- Após a saída do advogado Eugênio Aragão, o termo de confidencialidade com a Polícia Federal e a Procuradoria-Geral da República para Paulo Henrique Costa deve ser assinado a partir da semana que vem, e não nesta semana como inicialmente previsto.
- Aragão deixou a defesa na terça-feira, com a defesa destacando que atua apenas em iniciativas jurídicas pautadas pela seriedade e responsabilidade; o advogado Davi Tangerino permanece na defesa.
- A assinatura do termo é o primeiro passo para um acordo de colaboração premiada; ele permite que Costa organize o material, anexos e fatos que pretende revelar, mantendo tudo em sigilo.
- A transferência de Costa para a Papudinha, autorizada pelo ministro André Mendonça, facilita a organização da colaboração, com o condenado em cela maior e isolada para esse fim.
- A expectativa é que Costa mencione o ex-governador do Distrito Federal Ibaneis Rocha e a então governadora Celina Leão, entre outras autoridades, em suas informações sobre suposta propina envolvendo imóveis e o BRB.
Após a saída do advogado Eugênio Aragão da defesa, o ex-presidente do BRB, Paulo Henrique Costa, deve assinar o termo de confidencialidade com a Polícia Federal e a Procuradoria-Geral da República apenas na próxima semana.

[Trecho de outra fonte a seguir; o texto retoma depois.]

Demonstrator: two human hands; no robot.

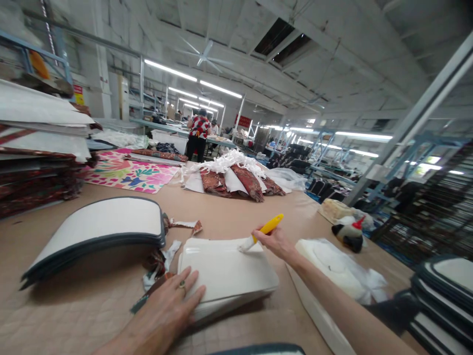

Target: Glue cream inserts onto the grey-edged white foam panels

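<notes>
In front of me lies a stack of white sheets [225,271] with rounded corners. My right hand [275,241] grips the yellow handle of a brush [271,224]; its pale bristles touch the top sheet near the far right corner. My left hand [175,301] rests with fingers spread on the stack's near left edge. Scraps of patterned fabric [157,264] lie just left of the stack. Farther left, a curved pile of white panels with dark edges [107,222] sits on the table.
The brown table [295,217] also bears patterned fabric bundles [244,182], a floral cloth [136,170] and a tall stack of sheets [40,128]. To the right are a plastic-wrapped white block [332,261], a red-capped container [349,234] and dark-edged panels [443,296]. A person [199,130] stands farther back.
</notes>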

A assinatura havia sido inicialmente prevista para esta semana.
Fontes ligadas à investigação indicam que a mudança ocorreu após Aragão deixar o caso na terça-feira, 19. O ex-advogado afirmou que atua apenas em iniciativas jurídicas pautadas pela seriedade e responsabilidade. O defensor Davi Tangerino permanece ao lado de Costa na defesa.
A transferência de Costa para a Papudinha, autorizada pelo ministro André Mendonça do STF, ocorreu no início do mês. O preso está isolado em uma cela maior, para organizar materiais da colaboração com as autoridades.
Caminho para a colaboração
O termo de confidencialidade é o primeiro passo para um acordo de colaboração premiada. Com ele, as partes estabelecem sigilo e a defesa organiza o material, anexos e fatos a revelar, bem como as provas a serem entregues.
Espera-se que Costa mencione possíveis envolvimentos do ex-governador do Distrito Federal Ibaneis Rocha e de sua substituta Celina Leão, além de outras autoridades, conforme o material preparado pela defesa. Costa foi preso em 16 de abril por ordem do STF, em investigação da PF sobre suposta propina ligada a negociações envolvendo imóveis e a atuação para favorecer o BRB, incluindo operação de compra da instituição pelo Banco Master. A defesa não comentou o caso.